Il y a des arguments solides qui plaident en ce sens. Le Code du travail prévoit le bénéfice des 18 jours aux « salariés appelés à exercer des fonctions syndicales » (Art.L.2145-1 C.trav.) sans le limiter aux seuls mandats d’entreprise. Par ailleurs, l’article L. 2145-2 du Code du travail précise que les responsabilités syndicales peuvent être exercées « notamment au sein d'organismes de caractère économique et social » notion inscrite dans le Code du travail bien avant la création du CSE et visant donc nécessairement des mandats extérieurs à l’entreprise.

C’est d’ailleurs en ce sens qu’une ancienne circulaire de la DRT (ex DGT) avait interprété les dispositions légales :

« Il faut considérer qu'il s'agit de tous les salariés (…) auxquels les organisations syndicales envisagent de confier une responsabilité, ou qui exercent déjà une telle responsabilité, dans le cadre de l'entreprise ou hors de celui-ci. » [3]

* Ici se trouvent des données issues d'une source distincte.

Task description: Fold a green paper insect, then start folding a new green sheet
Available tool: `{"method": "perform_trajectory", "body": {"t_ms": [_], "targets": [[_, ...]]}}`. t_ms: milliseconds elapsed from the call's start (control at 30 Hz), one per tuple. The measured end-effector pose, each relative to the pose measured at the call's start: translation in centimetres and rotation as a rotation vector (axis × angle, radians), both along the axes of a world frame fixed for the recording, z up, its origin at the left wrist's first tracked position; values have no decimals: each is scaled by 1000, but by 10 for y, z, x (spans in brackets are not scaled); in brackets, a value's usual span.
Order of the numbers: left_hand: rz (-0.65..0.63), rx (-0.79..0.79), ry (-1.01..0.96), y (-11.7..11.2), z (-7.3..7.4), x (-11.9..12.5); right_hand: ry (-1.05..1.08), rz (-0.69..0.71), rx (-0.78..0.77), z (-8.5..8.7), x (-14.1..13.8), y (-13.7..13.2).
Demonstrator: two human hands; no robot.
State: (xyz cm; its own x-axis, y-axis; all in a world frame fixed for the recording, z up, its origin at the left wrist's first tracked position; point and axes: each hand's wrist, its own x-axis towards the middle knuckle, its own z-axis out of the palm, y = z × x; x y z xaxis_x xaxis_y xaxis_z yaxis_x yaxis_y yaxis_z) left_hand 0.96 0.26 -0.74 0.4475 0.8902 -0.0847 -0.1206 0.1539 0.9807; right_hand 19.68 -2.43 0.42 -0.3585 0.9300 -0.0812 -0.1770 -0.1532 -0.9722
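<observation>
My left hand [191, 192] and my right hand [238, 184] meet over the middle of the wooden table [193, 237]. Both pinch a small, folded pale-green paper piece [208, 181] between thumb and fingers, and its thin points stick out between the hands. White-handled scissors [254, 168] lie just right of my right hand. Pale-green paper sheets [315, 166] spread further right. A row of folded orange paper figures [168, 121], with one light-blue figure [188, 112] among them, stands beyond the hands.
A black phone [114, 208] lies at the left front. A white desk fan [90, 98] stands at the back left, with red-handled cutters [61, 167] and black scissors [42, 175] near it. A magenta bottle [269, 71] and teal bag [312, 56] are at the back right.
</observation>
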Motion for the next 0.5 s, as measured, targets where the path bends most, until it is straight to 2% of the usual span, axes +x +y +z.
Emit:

Cette circulaire a d’ailleurs été citée dans les litiges soumis à la Cour de cassation. Elle n’a certes pas de portée normative comme l’a souligné l’employeur [4], mais elle reste une ressource importante en appui d’une argumentation juridique.

Enfin, une autre problématique tout aussi intéressante, le Code du travail en visant les salariés qui sont « appelés à exercer des fonctions syndicales » ne semble pas exiger qu’ils exercent effectivement une telle responsabilité au moment de la formation. La circulaire précitée de 1987 fait une interprétation en ce sens en ouvrant le bénéfice des 18 jours lorsque les organisations syndicales « envisagent de confier » un mandat.

Voilà des perspectives – qui nécessiteront une confirmation de la jurisprudence - permettant aux militants ayant des mandats extérieurs ou aux futurs militants de bénéficier d’une formation plus longue pour remplir ou se préparer au mieux à leur fonction.  

 

[1] Loi n°2021-1104 du 22.08.21 portant lutte contre le dérèglement climatique et renforcement de la résilience face à ses effets.

[2] Avant la loi El Khomri du 8 août 2016, les règles relatives à l’ensemble des salariés étaient dans la partie 3 du Code du travail (durée du travail, salaire…) , elles sont depuis cette date regroupée dans la partie 2 relative au droit collectif du travail.

[3] Circulaire DRT n° 87/11 du 3.11.87.

[4] Les circulaires qui ne sont pas publiées sur Légifrance ne sont plus applicables ni opposables aux administrés (Art. R312-7 du Code des relations entre le public et l’administration).